Walker’s growing profile served him well as he advanced through the political ranks. In 2002, the Democratic executive of Milwaukee County, which encompasses the 600,000-person city and 355,000 in its inner suburbs, resigned amid a pension scandal. Walker won the special election and proceeded to spend the next eight years tussling with the Democratic-led county board over taxes and spending. He succeeded in making deep cuts to county parks and public transit; once, he sent layoff notices to county workers so they would pressure the council to buckle to his budget demands. So often did he call in to Belling’s show—to chat on air or to spin the host during a commercial break—that he had access to an emergency-only phone line to the studio that was off- limits to station employees, even for calls to family. “It was essentially the ‘zombies are rising’ line,” says Terry, the former WISN employee.
During this period, the WOW counties continued to expand. But unlike suburbs elsewhere, they had not grown more diverse. Today, less than 2 percent of the WOW counties’ population is African American and less than 5 percent is Hispanic. According to studies by the Brookings Institution and Brown University, the Milwaukee metro area is one of the top two most racially segregated regions in the country. The WOW counties were voting Republican at levels unseen in other Northern suburbs; one needed to look as far as the white suburbs around Atlanta and Birmingham for similar numbers. The partisan gulf between Milwaukee and its suburbs in presidential elections has now grown wider than in any of the nation’s 50 largest cities, except for New Orleans, according to the Journal Sentinel series.

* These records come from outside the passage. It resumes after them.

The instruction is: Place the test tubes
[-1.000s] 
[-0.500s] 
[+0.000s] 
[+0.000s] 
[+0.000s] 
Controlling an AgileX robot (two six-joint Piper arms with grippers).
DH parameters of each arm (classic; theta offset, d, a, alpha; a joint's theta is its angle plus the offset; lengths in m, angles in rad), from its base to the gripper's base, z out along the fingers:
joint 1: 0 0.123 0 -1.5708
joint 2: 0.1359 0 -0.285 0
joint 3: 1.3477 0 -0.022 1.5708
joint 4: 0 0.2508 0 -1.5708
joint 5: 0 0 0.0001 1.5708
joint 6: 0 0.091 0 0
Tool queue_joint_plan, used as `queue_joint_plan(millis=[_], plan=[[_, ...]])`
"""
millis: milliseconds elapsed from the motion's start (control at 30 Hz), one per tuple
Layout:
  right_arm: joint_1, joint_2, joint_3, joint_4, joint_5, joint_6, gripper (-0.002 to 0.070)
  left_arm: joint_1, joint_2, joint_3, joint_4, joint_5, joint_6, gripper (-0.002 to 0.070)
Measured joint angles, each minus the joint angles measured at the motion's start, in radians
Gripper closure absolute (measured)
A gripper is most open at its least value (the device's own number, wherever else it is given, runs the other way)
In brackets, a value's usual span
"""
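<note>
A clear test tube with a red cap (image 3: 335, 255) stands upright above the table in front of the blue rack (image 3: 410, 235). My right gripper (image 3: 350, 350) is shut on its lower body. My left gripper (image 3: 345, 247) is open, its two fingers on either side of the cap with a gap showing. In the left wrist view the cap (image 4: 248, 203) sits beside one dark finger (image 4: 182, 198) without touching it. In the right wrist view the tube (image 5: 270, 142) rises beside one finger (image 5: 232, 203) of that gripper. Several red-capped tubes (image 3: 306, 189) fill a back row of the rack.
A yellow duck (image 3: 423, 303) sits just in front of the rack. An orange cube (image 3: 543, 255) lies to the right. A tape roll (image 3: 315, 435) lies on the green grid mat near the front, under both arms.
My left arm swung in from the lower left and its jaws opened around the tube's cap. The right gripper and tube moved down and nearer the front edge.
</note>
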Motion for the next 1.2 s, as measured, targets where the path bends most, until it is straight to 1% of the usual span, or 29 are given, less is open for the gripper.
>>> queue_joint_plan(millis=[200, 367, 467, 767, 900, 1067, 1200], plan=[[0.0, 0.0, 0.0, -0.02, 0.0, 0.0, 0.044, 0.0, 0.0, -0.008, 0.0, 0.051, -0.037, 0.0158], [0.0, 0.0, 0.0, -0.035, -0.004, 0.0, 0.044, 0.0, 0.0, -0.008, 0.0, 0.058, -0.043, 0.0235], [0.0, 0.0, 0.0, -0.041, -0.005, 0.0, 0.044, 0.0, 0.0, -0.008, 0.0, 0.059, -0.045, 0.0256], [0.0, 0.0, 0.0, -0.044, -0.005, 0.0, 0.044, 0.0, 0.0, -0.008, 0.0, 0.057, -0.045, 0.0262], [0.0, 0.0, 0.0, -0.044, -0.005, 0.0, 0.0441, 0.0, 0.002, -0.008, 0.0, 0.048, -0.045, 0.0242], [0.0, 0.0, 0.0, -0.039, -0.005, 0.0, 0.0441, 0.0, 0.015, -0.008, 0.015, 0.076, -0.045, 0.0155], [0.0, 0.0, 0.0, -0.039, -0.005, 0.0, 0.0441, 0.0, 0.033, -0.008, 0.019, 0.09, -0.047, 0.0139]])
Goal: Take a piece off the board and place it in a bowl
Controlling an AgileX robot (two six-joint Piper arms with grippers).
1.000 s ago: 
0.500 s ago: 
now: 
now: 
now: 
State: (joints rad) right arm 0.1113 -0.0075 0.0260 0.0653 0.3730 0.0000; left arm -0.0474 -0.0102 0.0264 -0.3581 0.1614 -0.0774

In such an environment, “there’s no persuasion going on at all,” says GOP pollster Gene Ulm, who often works in Wisconsin. In fact, there is not a single competitive state Senate seat left in the entire Milwaukee media market. Both parties focus entirely on turnout, and with impressive results. The WOW counties were in the top eleven nationwide for turnout in 2012, with Ozaukee first at 84 percent. Similarly, among urban counties, Milwaukee County ranks near the top, at 74 percent. (The national average was just over 60 percent.) In midterm elections, Republicans often win because the WOW counties vote no matter what, an achievement that Mark Graul, a Republican consultant, attributes in large part to the motivational power of Milwaukee talk-radio stations. However, in presidential-year elections, when turnout is up everywhere in the state, Democrats win—in fact, they have won every single major statewide race in presidential years since 1984. Even Walker admits that he isn’t working the middle much anymore: “It was always a divided state but it used to be (that) you’d explain it as ‘40/40/20,’ and 20 percent was the persuadable middle,” he told the Journal Sentinel. “That percent has shrunk now to 5, 6 percent maybe ... or five or six people.”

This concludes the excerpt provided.